The data below should be duplicated in full, unchanged.

(Recorded information)

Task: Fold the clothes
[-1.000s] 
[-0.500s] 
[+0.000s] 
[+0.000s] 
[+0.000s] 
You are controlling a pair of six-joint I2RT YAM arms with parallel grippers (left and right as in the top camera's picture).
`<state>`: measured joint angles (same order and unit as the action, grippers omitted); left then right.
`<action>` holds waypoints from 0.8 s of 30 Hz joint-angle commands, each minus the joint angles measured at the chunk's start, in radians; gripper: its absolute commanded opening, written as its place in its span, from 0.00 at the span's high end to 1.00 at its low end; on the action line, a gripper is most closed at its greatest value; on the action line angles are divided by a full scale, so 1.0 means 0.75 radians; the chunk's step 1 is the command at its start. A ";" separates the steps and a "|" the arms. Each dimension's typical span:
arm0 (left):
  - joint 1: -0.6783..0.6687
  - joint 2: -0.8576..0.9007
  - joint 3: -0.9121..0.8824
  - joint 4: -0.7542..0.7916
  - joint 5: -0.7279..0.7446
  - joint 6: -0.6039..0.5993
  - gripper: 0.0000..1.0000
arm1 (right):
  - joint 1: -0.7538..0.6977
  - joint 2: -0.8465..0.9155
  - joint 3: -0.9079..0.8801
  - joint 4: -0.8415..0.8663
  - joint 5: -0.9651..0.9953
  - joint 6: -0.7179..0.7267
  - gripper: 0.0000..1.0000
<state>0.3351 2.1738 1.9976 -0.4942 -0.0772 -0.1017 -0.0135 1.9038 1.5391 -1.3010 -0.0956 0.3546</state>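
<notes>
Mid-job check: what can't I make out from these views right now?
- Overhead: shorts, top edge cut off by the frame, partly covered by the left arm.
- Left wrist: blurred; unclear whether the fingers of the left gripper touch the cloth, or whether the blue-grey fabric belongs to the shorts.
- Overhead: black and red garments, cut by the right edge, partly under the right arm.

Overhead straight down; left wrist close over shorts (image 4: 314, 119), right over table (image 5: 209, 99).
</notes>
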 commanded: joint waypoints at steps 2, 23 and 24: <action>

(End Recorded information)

Exercise answer >>
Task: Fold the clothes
[-1.000s] 
[-0.500s] 
[+0.000s] 
[+0.000s] 
[+0.000s] 
You are controlling a pair of six-joint I2RT YAM arms with parallel grippers (left and right as in the top camera's picture).
`<state>`: measured joint angles (same order and unit as the action, grippers omitted); left then right.
`<action>` holds waypoints from 0.8 s of 30 Hz joint-angle commands, each minus the joint angles measured at the chunk's start, in radians; gripper: its absolute commanded opening, written as its place in its span, from 0.00 at the span's high end to 1.00 at its low end; on the action line, a gripper is most closed at its greatest value; on the action line angles are divided by a full scale, so 1.0 means 0.75 radians; the chunk's step 1 is the command at its start. A ";" separates the steps and a "|" the arms. Each dimension's typical span:
arm0 (left):
  - joint 1: -0.6783..0.6687
  - joint 2: -0.8576..0.9007
  - joint 3: -0.9121..0.8824
  - joint 4: -0.7542..0.7916
  - joint 5: -0.7279..0.7446
  - joint 6: -0.6039..0.5993
  - gripper: 0.0000..1.0000
arm1 (right):
  - joint 1: -0.7538..0.6977
  - joint 2: -0.8465..0.9155
  - joint 3: -0.9079..0.8801
  - joint 4: -0.8415..0.8663
  - joint 5: -0.9651..0.9953
  - joint 6: -0.7179..0.7267
  - gripper: 0.0000..1.0000
<state>0.3351 2.1738 1.9976 -0.4942 -0.0772 -0.1017 -0.0135 1.9038 1.5391 -1.3010 -0.0956 0.3546</state>
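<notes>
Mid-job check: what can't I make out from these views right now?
- Overhead: shorts, top edge cut off by the frame, partly covered by the left arm.
- Left wrist: blurred; unclear whether the fingers of the left gripper touch the cloth, or whether the blue-grey fabric belongs to the shorts.
- Overhead: black and red garments, cut by the right edge, partly under the right arm.

Overhead straight down; left wrist close over shorts (image 4: 314, 119), right over table (image 5: 209, 99).
</notes>
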 commanded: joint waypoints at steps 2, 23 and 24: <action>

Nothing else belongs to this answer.